There are some fascinating discussions going on here, and an embarrassment of riches when it comes to potential directions to take the conversation. One barely knows where to jump in. At the risk of being unimaginative, I’d like to return to a couple of the nuts-and-bolts practical questions I raised in my original reply. In particular, I’d like to posit a scenario and hear what you all think of this.
Let’s for a moment forget about Sudan, where American companies are already forbidden from operating. Let’s instead take Equatorial Guinea. We all agree this is one of the world’s most unpleasant governments. We all agree that “theft” is not an overly enthusiastic label to attach to the actions of Obiang. We don’t need Freedom House to tell us this. But who is actually buying Equatorial Guinea’s oil? The Chinese, to some extent, but largely it is the United States. And who are the oil companies operating in Equatorial Guinea? ExxonMobil, Amerada Hess, Marathon, and a host of smaller American independents account for virtually all of Equatorial Guinea’s exploration and production activity. And when that oil arrives in the United States, it is refined and sold as fuel for powering the American economy, or it makes its way into various stages of the American manufacturing industries.

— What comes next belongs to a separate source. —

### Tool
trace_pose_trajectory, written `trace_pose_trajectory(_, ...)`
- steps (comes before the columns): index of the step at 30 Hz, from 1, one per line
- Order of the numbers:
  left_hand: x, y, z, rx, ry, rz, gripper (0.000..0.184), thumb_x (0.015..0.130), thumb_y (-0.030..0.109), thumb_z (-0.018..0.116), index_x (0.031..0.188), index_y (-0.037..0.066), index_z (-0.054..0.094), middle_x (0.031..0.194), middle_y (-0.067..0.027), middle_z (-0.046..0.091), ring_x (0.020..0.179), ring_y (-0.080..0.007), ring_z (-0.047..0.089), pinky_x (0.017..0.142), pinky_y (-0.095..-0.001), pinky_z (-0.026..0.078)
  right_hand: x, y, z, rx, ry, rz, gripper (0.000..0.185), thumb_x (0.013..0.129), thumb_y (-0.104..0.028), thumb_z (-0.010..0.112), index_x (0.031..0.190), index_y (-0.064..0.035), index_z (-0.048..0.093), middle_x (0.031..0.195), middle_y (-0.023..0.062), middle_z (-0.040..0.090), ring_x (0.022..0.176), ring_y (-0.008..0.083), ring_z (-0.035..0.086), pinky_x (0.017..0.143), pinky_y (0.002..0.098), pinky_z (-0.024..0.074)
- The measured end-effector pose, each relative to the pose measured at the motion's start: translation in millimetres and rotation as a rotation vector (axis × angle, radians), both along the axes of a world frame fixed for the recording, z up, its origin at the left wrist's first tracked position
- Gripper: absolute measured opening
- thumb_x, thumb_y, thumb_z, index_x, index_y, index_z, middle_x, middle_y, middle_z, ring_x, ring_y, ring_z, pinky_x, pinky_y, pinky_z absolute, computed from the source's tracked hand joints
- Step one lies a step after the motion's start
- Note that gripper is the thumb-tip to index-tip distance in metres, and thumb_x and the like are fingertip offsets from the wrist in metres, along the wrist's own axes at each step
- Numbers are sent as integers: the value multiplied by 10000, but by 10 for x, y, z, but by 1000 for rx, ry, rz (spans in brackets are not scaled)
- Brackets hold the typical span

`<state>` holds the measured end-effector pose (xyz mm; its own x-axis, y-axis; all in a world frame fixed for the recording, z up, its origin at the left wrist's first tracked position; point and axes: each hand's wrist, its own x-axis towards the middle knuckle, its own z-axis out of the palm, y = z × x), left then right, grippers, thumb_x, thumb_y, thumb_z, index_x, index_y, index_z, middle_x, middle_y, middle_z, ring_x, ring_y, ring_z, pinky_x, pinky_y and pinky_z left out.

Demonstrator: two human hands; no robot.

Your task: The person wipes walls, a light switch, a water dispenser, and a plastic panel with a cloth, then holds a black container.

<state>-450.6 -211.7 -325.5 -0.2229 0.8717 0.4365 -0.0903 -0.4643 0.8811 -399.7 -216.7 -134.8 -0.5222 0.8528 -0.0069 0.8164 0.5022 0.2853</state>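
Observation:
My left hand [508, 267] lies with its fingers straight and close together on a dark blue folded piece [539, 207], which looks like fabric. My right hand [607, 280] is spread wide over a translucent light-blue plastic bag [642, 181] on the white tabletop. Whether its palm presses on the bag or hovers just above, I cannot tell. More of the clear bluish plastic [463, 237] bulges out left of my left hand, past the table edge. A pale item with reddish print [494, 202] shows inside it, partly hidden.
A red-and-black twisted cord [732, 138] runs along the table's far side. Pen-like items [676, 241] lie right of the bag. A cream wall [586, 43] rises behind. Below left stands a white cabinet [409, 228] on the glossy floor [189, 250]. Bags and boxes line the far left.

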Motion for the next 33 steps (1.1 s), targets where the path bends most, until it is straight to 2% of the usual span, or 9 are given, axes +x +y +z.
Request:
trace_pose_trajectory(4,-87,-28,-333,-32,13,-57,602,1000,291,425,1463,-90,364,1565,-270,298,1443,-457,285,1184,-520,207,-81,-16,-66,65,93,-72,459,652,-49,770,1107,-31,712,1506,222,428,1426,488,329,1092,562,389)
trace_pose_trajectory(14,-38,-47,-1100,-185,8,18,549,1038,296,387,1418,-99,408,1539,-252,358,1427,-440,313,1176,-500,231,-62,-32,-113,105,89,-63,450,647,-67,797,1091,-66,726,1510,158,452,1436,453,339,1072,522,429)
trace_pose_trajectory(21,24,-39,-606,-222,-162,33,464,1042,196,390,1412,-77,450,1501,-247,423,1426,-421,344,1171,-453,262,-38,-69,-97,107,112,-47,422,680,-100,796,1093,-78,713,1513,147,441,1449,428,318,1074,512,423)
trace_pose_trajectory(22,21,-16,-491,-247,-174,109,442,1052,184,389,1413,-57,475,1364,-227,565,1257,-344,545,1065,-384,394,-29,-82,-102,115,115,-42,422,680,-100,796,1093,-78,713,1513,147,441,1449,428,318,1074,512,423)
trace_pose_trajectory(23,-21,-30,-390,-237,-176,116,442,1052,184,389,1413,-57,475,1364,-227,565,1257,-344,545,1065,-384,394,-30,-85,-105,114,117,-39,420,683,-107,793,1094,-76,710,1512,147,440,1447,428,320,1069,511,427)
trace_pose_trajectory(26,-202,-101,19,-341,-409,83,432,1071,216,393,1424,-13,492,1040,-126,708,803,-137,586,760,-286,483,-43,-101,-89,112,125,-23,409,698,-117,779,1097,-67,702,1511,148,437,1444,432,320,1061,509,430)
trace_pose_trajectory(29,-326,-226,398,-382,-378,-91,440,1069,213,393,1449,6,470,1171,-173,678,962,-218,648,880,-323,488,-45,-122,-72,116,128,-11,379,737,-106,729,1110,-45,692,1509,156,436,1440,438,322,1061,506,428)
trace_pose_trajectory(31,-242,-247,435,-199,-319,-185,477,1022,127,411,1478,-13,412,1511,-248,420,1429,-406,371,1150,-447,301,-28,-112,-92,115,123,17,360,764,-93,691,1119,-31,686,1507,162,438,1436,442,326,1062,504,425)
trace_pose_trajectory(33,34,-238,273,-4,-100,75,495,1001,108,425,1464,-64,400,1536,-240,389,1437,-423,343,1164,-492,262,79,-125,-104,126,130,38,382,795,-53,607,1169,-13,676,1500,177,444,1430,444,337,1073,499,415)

Now, let us say we have just passed the Clean Hands Trust reforms that are being proposed. It is suddenly impossible to escape the conclusion that we here in the United States are producing products for export that have been made with “stolen” crude oil from Equatorial Guinea. So what now? Who is going to introduce a tariff on American products? Will it be the Chinese, who clearly are going to have worked up a nice healthy appetite for retaliatory action following the whopping tariffs we’ve just imposed on them over Sudan? Will it be Venezuela? Will it be a Russian government keen to make a political point about U.S. “hypocrisy”? Or, perhaps most worryingly, will it be some nice European government that — quite reasonably — is uncomfortable with the idea of one standard being applied to China and another one to the United States?
Perhaps I am being too much of a Chicken Little. I am prepared to accept Dr. Wenar’s point that this proposal is meant to provide incentives for good behavior, rather than create a world trade environment burdened by a host of new tariffs. Indeed, perhaps I am being unduly blinkered in my approach, and ignoring the fact that there is a clear moral imperative here. Perhaps I would feel differently if we were talking about actual human slavery here, and perhaps I am skeptical only because I happen to feel the “genocide” label is not an accurate one to apply to the situation in Darfur (but that’s clearly a separate discussion). However, I just can’t help feeling that, in the cold hard light of day, we are simply inviting an endless cycle of tit-for-tat tariffs introduced in a highly politically charged atmosphere in which every country has a slightly different idea of whose hands are and are not “clean.”
I also still think that once you start to move more than one or two steps away from the “scene of the crime,” as it were, it becomes very difficult to make a moral case for punishment. I admit I am way out of my depth talking about moral philosophy, though, and Kit Wellman will probably set me straight on that. Ultimately, I suppose, I tend to agree with Andrei Illarionov that if we can establish that someone has committed a crime, then we should make it our priority to find a way to punish the actual criminal — rather than devising a complicated scheme that is potentially disruptive to global trade, in an (admittedly noble) effort to punish the people buying and selling goods that happen to have been manufactured using some small element of “stolen” material. But again, I am prepared to be convinced that I am being overly cautious here.